Prefácio de "O Inferno de Rum" de Thiago Corneio

domingo, 3 de julho de 2011

This is the Sea - The Waterboys

Eu sempre gostei do mar. Desde menino sonhava em ser marinheiro, ou pirata, ou só um menino num barquinho, até de papel, na imensidão azul. Até crescer e descobrir que não era que nem nos desenhos que passavam na Nickelodeon, e nem nos filmes de Piratas do Caribe que eram exibidos no cinema, e também que o papel não agüentava o meu peso, e que as ondas me derrubariam fácil, junto com minha embarcação de papelão.
É engraçado você olhar pra aquele monte de água e pensar que aquilo ali vai até o outro lado do Atlântico, na beira da Europa, da África, desaguando no leito dos países desenvolvidos, nos subdesenvolvidos, nos em desenvolvimento... É a prova de que Deus não imaginou o mundo dessa forma, desigual do jeito que é. A maré que vem e volta, à favor da Lua e sua vontade, poderosa, lá do céu ditando as regras pra nós, e tudo o que fazemos é admirar. Sempre foi ao mar que eu fiz as minhas declarações. Sempre foi a ele que eu confidenciei os meus versos e as minhas prosas, e papeis e lágrimas também. O mar é o meu fascínio; é o meu leito de enfermo e o meu caixão. E não há nesse mundo uma alma viva pra me convencer do contrário.
Hoje em dia marinheiro já não ganha mais bem. Os piratas há muito sumiram do oceano, e as embarcações hoje são todas de madeira ou metal – o que for dar mais lucro. Hoje em dia se você nada pelado numa praia, mesmo deserta, te chamam de maluco, de adoidado, que não bate bem das idéias, sem juízo. Já se foram os tempos em que pular no riachão com a bunda de fora nos interiores era normal pra se refrescar – ou pelo menos é isso que o povo da cidade pensa, e o povo da cidade pensa tanta coisa... Tem tanta gente por aí que nunca sentiu o bigulinho livre na água uma vez na vida, tanta gente que nunca deixou os seios boiarem fartos pela água e sentir o sal te levar ao êxtase, e nadar sem preocupação, sem se importar que alguém te veja, porque se ver, o que é que há?

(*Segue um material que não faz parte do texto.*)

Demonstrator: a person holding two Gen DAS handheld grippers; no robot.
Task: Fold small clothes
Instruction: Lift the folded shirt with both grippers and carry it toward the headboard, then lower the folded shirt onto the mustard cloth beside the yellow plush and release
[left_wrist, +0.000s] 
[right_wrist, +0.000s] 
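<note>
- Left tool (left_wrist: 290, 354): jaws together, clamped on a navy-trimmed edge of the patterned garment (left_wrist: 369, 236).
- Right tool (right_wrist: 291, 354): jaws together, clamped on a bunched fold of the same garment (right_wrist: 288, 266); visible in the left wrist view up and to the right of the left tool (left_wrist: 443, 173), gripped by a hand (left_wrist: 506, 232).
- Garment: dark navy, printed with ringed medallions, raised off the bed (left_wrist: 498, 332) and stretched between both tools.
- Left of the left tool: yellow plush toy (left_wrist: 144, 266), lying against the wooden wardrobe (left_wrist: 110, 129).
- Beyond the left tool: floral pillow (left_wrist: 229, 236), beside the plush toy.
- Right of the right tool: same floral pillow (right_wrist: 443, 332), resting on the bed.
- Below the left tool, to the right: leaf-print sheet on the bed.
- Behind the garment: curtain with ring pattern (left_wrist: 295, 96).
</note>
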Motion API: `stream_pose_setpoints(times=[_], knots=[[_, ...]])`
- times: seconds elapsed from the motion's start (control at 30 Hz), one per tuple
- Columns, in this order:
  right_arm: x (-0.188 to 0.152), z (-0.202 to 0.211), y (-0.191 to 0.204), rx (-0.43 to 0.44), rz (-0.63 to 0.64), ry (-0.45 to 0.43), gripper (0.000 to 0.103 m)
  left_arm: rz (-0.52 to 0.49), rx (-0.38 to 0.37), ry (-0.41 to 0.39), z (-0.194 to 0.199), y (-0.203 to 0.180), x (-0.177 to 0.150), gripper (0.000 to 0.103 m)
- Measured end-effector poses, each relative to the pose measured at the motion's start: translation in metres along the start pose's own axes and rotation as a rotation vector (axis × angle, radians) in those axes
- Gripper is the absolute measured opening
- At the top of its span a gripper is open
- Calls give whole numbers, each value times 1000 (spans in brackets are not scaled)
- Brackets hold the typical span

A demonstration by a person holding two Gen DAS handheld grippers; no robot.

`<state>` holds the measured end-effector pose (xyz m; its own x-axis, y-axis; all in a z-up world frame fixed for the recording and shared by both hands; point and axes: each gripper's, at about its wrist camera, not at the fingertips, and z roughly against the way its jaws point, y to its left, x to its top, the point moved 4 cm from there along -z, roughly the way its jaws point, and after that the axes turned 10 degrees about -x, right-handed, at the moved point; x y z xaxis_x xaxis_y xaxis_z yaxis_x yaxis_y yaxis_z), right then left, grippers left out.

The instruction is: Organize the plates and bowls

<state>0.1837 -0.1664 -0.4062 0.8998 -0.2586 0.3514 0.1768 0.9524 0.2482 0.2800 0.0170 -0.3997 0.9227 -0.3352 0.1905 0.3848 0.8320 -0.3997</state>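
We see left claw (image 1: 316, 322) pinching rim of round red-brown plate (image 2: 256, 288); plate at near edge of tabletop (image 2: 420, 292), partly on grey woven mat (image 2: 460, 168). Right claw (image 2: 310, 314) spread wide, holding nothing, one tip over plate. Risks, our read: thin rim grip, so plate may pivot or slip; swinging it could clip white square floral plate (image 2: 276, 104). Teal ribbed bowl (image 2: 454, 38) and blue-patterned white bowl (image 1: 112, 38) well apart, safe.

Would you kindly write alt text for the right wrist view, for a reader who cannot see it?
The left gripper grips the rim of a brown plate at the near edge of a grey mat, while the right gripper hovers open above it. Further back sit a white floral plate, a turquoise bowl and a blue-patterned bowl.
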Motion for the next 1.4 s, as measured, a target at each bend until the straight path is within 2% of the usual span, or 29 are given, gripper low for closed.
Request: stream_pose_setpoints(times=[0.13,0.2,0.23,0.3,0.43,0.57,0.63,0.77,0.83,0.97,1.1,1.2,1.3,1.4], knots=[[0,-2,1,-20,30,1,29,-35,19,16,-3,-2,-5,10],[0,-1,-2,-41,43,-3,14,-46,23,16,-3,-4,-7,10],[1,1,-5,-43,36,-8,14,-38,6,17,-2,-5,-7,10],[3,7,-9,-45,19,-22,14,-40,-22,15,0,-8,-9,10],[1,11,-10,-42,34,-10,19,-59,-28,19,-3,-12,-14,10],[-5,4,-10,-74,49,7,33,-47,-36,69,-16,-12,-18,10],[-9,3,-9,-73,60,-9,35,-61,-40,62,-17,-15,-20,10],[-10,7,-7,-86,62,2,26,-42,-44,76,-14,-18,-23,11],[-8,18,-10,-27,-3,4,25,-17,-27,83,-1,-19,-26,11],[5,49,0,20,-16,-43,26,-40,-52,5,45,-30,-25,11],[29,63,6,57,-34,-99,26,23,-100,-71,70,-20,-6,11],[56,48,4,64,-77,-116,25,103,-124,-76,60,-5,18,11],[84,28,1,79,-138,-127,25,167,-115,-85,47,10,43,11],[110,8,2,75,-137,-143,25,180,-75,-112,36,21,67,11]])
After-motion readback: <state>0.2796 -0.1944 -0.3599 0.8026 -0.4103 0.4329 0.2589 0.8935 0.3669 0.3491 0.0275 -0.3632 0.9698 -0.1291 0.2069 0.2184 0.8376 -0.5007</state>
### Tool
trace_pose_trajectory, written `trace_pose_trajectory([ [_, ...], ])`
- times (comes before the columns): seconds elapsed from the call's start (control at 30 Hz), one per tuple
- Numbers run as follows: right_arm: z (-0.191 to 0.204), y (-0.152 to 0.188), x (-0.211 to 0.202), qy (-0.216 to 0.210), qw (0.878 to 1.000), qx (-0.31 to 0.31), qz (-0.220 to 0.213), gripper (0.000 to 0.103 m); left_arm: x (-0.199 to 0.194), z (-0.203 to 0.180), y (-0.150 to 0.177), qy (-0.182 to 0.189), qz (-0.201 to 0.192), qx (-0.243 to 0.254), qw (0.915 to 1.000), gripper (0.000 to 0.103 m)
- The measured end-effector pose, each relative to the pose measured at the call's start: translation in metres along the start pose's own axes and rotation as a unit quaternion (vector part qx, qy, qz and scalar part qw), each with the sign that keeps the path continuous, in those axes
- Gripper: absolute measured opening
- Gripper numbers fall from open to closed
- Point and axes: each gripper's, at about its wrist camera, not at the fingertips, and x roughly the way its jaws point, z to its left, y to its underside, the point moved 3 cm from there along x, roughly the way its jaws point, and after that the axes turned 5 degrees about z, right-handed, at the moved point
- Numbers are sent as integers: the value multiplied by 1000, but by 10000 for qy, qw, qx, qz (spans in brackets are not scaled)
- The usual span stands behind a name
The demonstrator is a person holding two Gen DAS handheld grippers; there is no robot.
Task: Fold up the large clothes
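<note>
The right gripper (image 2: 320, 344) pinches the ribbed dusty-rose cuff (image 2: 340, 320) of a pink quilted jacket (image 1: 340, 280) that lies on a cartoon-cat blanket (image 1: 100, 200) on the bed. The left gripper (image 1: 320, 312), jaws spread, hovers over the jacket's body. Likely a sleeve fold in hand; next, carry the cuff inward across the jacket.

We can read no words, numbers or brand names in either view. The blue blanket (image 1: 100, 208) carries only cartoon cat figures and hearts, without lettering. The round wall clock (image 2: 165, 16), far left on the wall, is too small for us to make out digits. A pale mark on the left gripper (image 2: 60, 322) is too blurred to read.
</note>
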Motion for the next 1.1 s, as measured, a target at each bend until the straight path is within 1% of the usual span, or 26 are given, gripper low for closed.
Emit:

Não é assim que nós somos no banheiro, escondidos, com vergonha do  próprio corpo? O que é um banheiro se não um refúgio pra a própria vergonha? E não é culpa de Adão e Eva só por terem provado do fruto proibido, porque quem tem vergonha o come todo o dia na sobremesa, depois do almoço, a hora que for, quando dá vontade. Hoje em dia, pra quem tem vergonha mostrar o próprio corpo virou atentado ao pudor, seja lá o que signifique isso.
Mas o mar? O mar não liga pra essas coisas. O mar te acolhe ou te afoga, independente da roupa que você tem no corpo, ou se não há roupa nenhuma, ou se você é branco, ou se é preto, ou se é feijão. Taí, mais uma prova de que Deus não imaginou esse mundo desigual, do jeito que é: imaginou certinho, e fomos nós que nos desvirtuamos, que criamos paradigmas e palavras complicadas para destacar os que se dizem intelectuais. Deve ser por isso que eu gosto tanto de azul, mesmo que agora as minhas idéias sejam marrons. Porque é olhando para o infinito azul de um toco de árvore à beira da praia, eu vejo tudo que já passou por dentro da correnteza do meu mar, e me ponho a imaginar tudo o que ainda virá a passar. As embarcações que ainda virão a atracar, o novo mundo que ainda se há pra descobrir, e todas as cores que ainda virão a surgir. Sejam elas verdes, azuis, amarelas ou vermelhas. E a certeza do marrom que me aguarda no final da jornada que deixa tudo ainda mais belo. O mar é a minha amante. É nele que eu me perco e me deixo afundar. É nele que eu me abraço, beijo e faço cafuné. É nele que eu me delicio e vejo junto o pôr do sol, aprendendo as lições de vida que só ele poderia me ensinar. E sorrio. E me jogo no mar, e o abraço, e o beijo cheio de paixão. Como diriam os Waterboys: "that was the river, This is the Sea.”